Corbett’s writing on “The Creeping Fear” is such a great encapsulation of her talents as a creative within the larger Star Wars sandbox, as she takes the narrative events that have unfolded across Maul’s tenure in other projects like The Phantom Menace, The Clone Wars, and even shades of the set-after-this Rebels, and recontextualizes them as key character beats within the larger trajectory of Maul’s life as a character. In the aftermath of a effectively losing to the Inquistors, being bested by these newer models of himself, he is forced to face the years of trauma inflicted upon him in a way that is both crafted and realized in genuinely stunning fashion.
In many ways, Maul's whole arc across these two epsiodes plays like a distorted parallel of Luke’s journey into the cave on Dagobah in Empire Strikes Back; a character being forced to face the root of their trials and tribulations, and it being realized in a visual manner that is both surrealist and highly subjective in nature.

Much praise is owed to directors Nathaniel Villanueva and Saul Ruiz as well as the entire animation team, who bring these moments to life with such intricacy, articulation, and clarity.
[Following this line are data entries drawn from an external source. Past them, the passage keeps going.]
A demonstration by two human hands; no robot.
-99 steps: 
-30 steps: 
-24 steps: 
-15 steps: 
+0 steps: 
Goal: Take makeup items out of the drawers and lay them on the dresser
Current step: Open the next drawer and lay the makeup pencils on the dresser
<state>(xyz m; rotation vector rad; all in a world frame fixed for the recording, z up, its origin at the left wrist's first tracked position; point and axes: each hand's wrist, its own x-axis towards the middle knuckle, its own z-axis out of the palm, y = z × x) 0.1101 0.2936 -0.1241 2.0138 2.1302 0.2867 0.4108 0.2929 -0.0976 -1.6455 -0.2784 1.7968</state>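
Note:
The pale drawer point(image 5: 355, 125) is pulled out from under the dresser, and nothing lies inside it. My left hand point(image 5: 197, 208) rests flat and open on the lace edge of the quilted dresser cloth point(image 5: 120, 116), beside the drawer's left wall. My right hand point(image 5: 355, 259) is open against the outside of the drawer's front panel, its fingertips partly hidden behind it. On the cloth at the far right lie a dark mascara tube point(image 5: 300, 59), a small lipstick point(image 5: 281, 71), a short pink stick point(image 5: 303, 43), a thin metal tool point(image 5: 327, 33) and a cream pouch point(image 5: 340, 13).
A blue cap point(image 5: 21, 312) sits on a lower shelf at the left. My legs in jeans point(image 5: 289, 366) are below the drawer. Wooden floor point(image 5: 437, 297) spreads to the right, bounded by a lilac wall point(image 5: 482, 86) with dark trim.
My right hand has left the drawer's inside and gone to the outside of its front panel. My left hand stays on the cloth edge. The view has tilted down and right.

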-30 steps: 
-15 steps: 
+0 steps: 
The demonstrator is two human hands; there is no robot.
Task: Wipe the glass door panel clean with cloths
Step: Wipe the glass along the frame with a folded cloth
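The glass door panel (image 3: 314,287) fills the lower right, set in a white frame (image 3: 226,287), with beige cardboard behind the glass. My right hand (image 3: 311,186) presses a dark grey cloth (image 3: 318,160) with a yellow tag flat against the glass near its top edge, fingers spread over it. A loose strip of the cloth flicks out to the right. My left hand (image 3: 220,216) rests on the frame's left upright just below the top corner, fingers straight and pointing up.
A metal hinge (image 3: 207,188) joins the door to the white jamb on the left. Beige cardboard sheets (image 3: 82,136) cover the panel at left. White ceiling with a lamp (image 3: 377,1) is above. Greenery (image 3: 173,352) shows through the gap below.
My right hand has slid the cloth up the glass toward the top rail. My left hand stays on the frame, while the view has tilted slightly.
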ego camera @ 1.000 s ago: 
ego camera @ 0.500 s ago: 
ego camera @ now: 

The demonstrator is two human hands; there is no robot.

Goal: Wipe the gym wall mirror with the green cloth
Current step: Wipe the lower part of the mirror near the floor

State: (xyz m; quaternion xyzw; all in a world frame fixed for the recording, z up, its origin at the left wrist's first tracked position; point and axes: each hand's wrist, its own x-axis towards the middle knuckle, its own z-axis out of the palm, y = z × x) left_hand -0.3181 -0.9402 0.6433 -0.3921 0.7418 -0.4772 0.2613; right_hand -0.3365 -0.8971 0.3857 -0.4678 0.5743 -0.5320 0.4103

When Maul is pulling himself out of the abyss that he falls into at the beginning of “The Creeping Fear,” and fighting against the literal tide that is attempting to keep him at bay, he faces visions of his past that wind up distilling into motivation for his future. It’s a really incredibly handled moment, that manages to bring a grounded sense of gravitas to him as a character in a way that has never been done before. In many ways, it reminded me of Ryan Coogler’s work in Creed; taking the somewhat insane narrative events from across a series and repositioning them as tragic events from a character’s own subjective viewpoint. By doing so, Coogler was able to ground the Rocky franchise back in a real sense of emotional pathos, and Maul - Shadow Lord pulls off a very similar trick here.
The visual language of the whole thing continues to be inspired and frequently jaw-droppingly gorgeous. There’s a single matte painting shot in “Call to Oblivion” that flies by in a second, but with its periwinkle blue skyline and accentuated design elements, could have been plucked straight out of a Powell and Pressburger film. The action is stupendous, incorporating big character beats into highly choreographed duels and shootouts, making for really emotive and affecting work that feels monumental in scale and scope. The music continues to be great, with the Kiners ratcheting up the tension and bringing a dark and foreboding sense of emotionality to Maul’s biggest beats, in a way that really works.
Overall, Maul - Shadow Lord continues to be an inspired work. This week’s episodes deprioritize the new characters, and instead sink their teeth into Maul as a character in ways that are surprisingly effective. I don’t know that I was necessarily anticipating that the series would leave me empathizing with Maul to such a degree, even after last week’s episodes. And yet, a week later, here we are; with the show and its creators having taken yet another bold and idiosyncratic swing that has paid off in big ways.